Information provided:
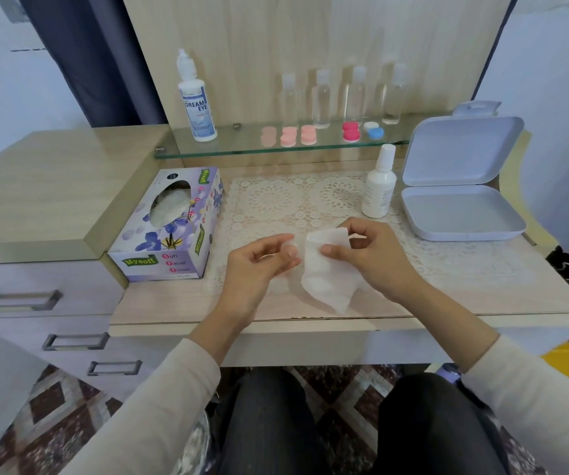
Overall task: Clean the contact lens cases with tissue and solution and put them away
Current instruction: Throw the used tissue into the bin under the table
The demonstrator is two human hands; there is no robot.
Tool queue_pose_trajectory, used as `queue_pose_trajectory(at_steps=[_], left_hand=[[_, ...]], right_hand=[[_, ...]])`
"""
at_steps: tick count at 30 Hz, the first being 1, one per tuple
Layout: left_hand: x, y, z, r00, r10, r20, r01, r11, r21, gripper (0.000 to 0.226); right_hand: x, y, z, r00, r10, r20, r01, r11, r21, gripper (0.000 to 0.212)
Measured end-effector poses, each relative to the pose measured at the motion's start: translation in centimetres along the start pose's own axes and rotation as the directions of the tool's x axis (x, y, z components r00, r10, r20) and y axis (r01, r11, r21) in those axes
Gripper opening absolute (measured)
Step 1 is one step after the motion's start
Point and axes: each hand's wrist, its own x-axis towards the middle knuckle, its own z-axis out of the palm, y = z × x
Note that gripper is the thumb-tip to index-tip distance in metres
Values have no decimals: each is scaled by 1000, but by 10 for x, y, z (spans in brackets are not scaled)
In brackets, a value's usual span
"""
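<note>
- Head view: your right hand [375, 258] pinches the tissue [324, 279] near its top edge, thumb on the front and fingers curled behind. The rest of the sheet hangs loose over the lace mat [276, 204], near the front edge of the desk [159, 303].
- Your left hand [259, 262] is curled narrow, its fingertips closed on a small pale piece [291, 248] just beside the tissue. It is too blurred to name; I judge it to be part of a case.
- Expect that piece to be light, hard and slick, more so once wet. Hold it by the rim so the hollow stays open for wiping.
- The tissue is soft and will tear when damp, so fold it over one fingertip and do not pull it tight.
- The other cases wait on the glass shelf [242, 149] along the back of the desk: the pink cases [290, 136] mid-shelf, then the red case [350, 131], then the blue and white case [374, 130]. They are small and light; lift each by its sides.
- The small bottle [379, 186] stands on the mat's right part, just beside the open box [461, 207] at the right edge. The large bottle [196, 101] stands at the shelf's left end, and the tissue box [170, 231] sits at the left edge.
</note>
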Motion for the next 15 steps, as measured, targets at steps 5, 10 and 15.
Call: queue_pose_trajectory(at_steps=[5, 10, 15], left_hand=[[-1, 0, 2, 999, -32, 39, 31, 999, 16, 19], [0, 2, 1, 999, -35, 17, 35, 999, -14, 14], [1, 4, 0, 999, -29, 25, 29, 999, 16, 16]], right_hand=[[5, -1, 5, 1000, -20, 2, 20, 1000, -8, 21], [6, -1, 4, 1000, -19, 10, 19, 1000, 22, 6], [3, 0, 4, 998, -13, 67, 9, 998, 59, 22]])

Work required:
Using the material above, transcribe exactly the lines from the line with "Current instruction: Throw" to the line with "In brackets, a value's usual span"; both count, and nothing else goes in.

Your solution:
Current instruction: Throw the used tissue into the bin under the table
The demonstrator is two human hands; there is no robot.
Tool queue_pose_trajectory, used as `queue_pose_trajectory(at_steps=[_], left_hand=[[_, ...]], right_hand=[[_, ...]])`
"""
at_steps: tick count at 30 Hz, the first being 1, one per tuple
Layout: left_hand: x, y, z, r00, r10, r20, r01, r11, r21, gripper (0.000 to 0.226); right_hand: x, y, z, r00, r10, r20, r01, r11, r21, gripper (0.000 to 0.212)
Measured end-effector poses, each relative to the pose measured at the motion's start: translation in centimetres along the start pose's own axes and rotation as the directions of the tool's x axis (x, y, z components r00, r10, r20) and y axis (r01, r11, r21) in those axes
Gripper opening absolute (measured)
Step 1 is one step after the motion's start
Point and axes: each hand's wrist, its own x-axis towards the middle knuckle, its own z-axis out of the palm, y = z × x
Note that gripper is the thumb-tip to index-tip distance in metres
Values have no decimals: each is scaled by 1000, but by 10 for x, y, z (spans in brackets are not scaled)
In brackets, a value's usual span

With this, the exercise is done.